### EXERCISE
Return precisely the opening lines of the listing below, ending with the line that contains "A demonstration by".

### INFORMATION SUPPLIED
▶

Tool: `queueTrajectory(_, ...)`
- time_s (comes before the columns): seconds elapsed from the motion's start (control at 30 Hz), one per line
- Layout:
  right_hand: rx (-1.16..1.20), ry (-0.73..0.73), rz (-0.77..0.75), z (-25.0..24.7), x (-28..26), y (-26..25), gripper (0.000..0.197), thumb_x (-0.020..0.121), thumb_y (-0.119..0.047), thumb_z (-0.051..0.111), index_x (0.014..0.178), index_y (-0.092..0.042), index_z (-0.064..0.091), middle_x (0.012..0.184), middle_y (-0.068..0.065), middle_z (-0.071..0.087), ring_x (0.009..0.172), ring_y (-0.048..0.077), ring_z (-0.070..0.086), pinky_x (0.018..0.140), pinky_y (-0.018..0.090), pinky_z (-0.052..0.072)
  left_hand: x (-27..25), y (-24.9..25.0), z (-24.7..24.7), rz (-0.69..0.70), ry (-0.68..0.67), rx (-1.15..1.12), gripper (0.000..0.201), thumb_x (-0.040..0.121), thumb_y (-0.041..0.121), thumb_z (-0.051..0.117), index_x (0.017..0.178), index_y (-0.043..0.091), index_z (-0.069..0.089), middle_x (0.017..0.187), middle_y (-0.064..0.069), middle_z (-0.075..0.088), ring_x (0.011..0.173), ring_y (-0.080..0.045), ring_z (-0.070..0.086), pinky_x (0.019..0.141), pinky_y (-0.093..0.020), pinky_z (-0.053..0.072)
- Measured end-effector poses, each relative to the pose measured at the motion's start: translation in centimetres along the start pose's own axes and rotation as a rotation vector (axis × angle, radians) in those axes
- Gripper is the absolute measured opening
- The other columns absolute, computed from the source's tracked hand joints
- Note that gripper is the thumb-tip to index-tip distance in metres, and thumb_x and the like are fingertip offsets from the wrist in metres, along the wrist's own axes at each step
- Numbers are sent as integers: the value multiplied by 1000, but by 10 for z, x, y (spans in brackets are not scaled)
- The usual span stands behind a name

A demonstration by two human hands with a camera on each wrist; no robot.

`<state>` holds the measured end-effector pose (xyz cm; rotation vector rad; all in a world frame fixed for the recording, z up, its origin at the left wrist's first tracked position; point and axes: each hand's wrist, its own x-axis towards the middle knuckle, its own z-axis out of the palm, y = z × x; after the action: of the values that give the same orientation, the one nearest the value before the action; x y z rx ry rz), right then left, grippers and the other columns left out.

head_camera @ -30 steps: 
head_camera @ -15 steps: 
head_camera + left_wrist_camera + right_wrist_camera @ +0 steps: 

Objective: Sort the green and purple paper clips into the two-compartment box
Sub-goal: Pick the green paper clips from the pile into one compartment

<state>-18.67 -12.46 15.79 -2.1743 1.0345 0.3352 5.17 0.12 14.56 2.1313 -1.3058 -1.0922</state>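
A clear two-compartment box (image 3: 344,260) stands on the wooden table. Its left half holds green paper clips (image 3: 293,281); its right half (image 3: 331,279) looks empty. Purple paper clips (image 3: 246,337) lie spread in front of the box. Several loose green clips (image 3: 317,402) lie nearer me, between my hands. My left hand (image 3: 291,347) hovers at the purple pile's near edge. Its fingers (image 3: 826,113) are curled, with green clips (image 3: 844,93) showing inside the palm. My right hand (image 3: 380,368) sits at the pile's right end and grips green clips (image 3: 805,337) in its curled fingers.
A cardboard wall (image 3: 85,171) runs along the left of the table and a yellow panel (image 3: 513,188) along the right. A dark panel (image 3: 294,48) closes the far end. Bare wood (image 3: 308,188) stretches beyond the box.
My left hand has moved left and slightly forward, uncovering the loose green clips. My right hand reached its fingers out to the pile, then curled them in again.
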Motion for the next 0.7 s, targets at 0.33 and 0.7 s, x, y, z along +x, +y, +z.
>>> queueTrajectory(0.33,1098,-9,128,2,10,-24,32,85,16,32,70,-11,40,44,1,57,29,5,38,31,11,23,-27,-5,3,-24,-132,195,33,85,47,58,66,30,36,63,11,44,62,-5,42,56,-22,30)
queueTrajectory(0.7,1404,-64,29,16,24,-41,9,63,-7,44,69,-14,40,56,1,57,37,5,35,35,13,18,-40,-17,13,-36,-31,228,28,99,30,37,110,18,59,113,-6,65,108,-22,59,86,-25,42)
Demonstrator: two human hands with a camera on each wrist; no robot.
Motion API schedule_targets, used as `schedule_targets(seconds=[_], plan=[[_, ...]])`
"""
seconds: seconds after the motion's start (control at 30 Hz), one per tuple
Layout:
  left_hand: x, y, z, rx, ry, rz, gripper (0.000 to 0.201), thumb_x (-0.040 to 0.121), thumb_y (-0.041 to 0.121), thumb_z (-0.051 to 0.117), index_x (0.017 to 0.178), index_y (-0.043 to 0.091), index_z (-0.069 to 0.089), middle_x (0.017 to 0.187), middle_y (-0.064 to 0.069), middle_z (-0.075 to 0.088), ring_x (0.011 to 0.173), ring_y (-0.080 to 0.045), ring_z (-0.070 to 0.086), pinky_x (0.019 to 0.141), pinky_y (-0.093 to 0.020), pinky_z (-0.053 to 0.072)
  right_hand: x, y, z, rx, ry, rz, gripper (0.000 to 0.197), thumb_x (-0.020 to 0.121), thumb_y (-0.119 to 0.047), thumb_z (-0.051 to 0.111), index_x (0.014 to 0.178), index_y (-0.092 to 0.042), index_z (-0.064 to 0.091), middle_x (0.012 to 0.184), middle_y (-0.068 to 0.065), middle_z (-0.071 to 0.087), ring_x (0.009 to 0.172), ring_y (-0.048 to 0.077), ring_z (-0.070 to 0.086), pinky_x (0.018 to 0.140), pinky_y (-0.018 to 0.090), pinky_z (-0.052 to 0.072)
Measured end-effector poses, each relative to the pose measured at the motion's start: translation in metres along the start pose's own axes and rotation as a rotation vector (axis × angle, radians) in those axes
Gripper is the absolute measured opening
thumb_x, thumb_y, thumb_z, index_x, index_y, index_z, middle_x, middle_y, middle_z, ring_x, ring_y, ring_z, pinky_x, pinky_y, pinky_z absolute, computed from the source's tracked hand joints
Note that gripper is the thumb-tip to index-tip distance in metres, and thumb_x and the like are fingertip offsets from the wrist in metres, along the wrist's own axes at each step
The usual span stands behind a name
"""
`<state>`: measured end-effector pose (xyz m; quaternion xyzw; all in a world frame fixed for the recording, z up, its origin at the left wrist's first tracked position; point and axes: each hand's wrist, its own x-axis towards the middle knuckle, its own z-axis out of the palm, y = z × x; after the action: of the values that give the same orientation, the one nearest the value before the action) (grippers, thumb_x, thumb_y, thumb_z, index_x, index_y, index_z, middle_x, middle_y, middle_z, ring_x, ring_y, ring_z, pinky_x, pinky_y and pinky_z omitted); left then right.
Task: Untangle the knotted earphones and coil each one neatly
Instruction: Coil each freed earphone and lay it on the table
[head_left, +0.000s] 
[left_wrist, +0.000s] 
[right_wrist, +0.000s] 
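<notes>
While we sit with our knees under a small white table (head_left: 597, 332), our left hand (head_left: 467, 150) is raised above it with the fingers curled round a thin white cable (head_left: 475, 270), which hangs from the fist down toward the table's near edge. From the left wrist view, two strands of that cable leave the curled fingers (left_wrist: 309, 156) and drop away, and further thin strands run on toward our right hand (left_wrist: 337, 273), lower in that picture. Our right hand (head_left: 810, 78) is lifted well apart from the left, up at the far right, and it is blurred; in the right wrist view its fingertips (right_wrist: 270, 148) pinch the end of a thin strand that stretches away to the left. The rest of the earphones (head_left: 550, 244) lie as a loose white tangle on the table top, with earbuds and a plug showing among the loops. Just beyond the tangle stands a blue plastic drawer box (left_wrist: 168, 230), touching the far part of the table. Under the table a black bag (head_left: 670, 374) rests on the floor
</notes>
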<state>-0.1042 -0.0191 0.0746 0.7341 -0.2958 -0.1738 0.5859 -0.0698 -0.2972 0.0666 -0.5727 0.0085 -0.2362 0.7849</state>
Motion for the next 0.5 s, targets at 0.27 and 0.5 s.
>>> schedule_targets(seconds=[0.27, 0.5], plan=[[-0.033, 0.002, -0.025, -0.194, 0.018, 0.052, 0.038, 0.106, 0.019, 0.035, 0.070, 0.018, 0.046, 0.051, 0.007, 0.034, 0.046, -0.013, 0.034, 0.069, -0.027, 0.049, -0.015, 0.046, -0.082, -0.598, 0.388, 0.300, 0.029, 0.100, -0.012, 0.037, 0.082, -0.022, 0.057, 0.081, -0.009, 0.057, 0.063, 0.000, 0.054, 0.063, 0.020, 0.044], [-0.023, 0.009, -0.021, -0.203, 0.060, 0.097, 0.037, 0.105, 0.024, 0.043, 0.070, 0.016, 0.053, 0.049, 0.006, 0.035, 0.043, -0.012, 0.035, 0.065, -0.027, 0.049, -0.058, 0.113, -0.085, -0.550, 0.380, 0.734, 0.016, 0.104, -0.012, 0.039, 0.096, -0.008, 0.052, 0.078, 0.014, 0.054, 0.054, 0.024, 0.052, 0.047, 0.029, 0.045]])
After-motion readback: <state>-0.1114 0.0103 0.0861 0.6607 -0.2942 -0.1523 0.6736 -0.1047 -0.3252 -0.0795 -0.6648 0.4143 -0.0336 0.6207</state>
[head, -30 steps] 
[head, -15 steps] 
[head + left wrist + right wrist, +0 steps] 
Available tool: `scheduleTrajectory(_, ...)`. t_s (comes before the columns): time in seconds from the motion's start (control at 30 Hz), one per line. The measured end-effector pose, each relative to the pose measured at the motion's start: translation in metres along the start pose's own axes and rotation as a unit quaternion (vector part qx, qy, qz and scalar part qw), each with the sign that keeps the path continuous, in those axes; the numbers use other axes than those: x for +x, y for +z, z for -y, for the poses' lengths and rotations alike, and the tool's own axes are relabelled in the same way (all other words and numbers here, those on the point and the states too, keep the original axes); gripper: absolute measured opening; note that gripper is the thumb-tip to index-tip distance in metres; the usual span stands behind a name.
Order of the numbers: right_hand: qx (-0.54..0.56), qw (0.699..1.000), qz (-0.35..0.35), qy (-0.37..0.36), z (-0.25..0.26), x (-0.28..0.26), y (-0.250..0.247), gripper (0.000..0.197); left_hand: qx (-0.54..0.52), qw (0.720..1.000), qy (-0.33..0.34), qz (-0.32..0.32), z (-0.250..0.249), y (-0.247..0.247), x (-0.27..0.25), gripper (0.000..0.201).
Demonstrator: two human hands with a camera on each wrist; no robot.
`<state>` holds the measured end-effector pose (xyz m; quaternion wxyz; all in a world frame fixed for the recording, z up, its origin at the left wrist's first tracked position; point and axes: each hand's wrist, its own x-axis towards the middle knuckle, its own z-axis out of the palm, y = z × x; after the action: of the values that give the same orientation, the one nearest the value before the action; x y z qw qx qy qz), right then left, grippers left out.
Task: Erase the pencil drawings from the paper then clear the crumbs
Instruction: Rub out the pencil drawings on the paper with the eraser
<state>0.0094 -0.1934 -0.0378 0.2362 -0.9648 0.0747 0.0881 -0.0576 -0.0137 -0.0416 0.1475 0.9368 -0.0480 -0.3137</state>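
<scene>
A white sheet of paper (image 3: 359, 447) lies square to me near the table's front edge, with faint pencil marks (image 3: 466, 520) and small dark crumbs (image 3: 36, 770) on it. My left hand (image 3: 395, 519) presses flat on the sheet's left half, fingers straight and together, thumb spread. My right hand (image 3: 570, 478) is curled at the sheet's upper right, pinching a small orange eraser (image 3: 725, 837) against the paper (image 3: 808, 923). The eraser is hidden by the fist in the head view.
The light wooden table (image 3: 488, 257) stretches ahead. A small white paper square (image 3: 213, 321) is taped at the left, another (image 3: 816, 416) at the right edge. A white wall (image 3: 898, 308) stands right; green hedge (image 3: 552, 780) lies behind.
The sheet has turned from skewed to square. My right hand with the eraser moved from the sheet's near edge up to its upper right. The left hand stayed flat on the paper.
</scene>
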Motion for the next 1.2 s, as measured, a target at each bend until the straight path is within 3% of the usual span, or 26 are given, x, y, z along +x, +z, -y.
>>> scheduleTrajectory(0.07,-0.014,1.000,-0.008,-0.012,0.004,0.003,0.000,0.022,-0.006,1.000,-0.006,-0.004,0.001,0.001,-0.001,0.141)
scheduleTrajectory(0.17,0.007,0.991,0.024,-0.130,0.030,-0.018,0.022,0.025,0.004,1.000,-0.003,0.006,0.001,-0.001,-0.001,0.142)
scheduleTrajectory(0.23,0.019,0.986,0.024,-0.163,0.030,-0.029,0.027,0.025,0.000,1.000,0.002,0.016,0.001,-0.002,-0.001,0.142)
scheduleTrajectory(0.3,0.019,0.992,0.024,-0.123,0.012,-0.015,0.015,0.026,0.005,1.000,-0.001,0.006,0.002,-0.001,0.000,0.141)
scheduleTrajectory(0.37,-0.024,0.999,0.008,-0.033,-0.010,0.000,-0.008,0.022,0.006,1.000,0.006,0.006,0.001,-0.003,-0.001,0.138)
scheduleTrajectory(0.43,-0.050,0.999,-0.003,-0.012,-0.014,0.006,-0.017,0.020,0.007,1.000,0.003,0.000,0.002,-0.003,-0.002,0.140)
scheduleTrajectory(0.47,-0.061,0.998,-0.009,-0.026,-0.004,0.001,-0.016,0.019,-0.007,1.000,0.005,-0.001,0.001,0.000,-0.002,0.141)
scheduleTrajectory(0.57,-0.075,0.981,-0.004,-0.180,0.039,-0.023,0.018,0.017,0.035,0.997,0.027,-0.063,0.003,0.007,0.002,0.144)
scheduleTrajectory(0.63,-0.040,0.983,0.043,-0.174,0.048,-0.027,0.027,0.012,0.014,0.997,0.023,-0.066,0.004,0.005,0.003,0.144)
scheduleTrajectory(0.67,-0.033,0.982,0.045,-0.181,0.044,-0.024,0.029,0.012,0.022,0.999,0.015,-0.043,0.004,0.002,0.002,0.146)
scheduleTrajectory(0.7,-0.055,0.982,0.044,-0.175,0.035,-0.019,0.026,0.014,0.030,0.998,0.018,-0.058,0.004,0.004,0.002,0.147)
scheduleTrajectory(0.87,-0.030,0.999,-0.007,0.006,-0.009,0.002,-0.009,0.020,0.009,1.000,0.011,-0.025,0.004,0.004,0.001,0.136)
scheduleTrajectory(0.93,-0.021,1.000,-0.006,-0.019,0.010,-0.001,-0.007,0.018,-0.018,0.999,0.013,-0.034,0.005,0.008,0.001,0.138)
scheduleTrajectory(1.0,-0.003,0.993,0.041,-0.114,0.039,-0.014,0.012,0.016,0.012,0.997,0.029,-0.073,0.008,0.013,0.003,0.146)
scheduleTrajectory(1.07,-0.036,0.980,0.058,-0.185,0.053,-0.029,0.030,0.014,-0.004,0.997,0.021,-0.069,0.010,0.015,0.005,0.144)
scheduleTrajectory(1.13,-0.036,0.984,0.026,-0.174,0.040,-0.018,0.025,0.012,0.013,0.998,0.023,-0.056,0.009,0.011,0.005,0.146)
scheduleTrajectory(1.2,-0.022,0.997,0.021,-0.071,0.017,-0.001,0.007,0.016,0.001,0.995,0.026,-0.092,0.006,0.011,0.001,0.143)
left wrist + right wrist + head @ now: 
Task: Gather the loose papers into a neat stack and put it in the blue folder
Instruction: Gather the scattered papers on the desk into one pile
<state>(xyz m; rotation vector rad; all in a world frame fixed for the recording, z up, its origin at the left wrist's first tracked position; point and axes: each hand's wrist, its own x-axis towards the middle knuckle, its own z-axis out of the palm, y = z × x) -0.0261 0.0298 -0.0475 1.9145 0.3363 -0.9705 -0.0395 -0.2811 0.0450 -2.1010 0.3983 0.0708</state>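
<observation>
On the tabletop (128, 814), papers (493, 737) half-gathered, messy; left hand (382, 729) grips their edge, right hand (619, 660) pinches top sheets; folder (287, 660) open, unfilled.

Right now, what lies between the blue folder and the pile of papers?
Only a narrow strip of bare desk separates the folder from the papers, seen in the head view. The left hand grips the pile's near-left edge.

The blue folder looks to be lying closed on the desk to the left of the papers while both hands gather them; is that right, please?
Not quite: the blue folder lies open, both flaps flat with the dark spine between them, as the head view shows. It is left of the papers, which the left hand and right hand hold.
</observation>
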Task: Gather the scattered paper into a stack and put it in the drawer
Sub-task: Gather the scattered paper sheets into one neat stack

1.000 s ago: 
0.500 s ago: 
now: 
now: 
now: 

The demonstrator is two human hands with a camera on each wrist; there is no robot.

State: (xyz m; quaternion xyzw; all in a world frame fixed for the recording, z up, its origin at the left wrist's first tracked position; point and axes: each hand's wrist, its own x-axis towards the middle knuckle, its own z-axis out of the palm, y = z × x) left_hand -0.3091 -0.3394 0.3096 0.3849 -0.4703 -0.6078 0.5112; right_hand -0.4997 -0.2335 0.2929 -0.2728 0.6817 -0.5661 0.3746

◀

### EXERCISE RESPONSE
Tool: `queueTrajectory(_, ...)`
- time_s (comes before the columns): seconds elapsed from the motion's start (control at 30 Hz), one per line
- Layout:
  right_hand: rx (-1.16..1.20), ry (-0.73..0.73), rz (-0.77..0.75), z (-25.0..24.7), x (-28..26), y (-26..25), gripper (0.000..0.197), thumb_x (-0.020..0.121), thumb_y (-0.119..0.047), thumb_z (-0.051..0.111), index_x (0.014..0.178), index_y (-0.092..0.042), index_z (-0.064..0.091), middle_x (0.012..0.184), middle_y (-0.068..0.065), middle_z (-0.071..0.087), ring_x (0.009..0.172), ring_y (-0.048..0.077), ring_z (-0.070..0.086), pinky_x (0.018..0.140), pinky_y (-0.018..0.090), pinky_z (-0.052..0.072)
  left_hand: x (-27..25), y (-24.9..25.0), z (-24.7..24.7), rz (-0.69..0.70), ry (-0.68..0.67), rx (-1.15..1.12), gripper (0.000..0.201), thumb_x (-0.040..0.121), thumb_y (-0.041..0.121), thumb_z (-0.051..0.117), index_x (0.017..0.178), index_y (-0.043..0.091), index_z (-0.069..0.089), middle_x (0.017..0.187), middle_y (-0.064..0.069), middle_z (-0.075..0.088), ring_x (0.011..0.173), ring_y (-0.080..0.045), ring_z (-0.070..0.086), pinky_x (0.019..0.141), pinky_y (-0.093..0.020), pinky_z (-0.053..0.072)
- Measured end-effector poses, each relative to the pose measured at the motion's start: translation in centimetres along the start pose's own axes and rotation as a rotation vector (axis × angle, radians) in those axes
- Gripper is the absolute measured opening
- The other columns absolute, computed from the source's tracked hand joints
- Note that gripper is the thumb-tip to index-tip distance in metres, and thumb_x and the like are fingertip offsets from the wrist in metres, along the wrist's own axes at each step
- Numbers are sent as integers: the value multiplied by 1000, but by 10 for z, x, y (spans in brackets are not scaled)
- The usual span stands behind a name

A demonstration by two human hands with a camera on each wrist; no robot.

This answer requires nothing further.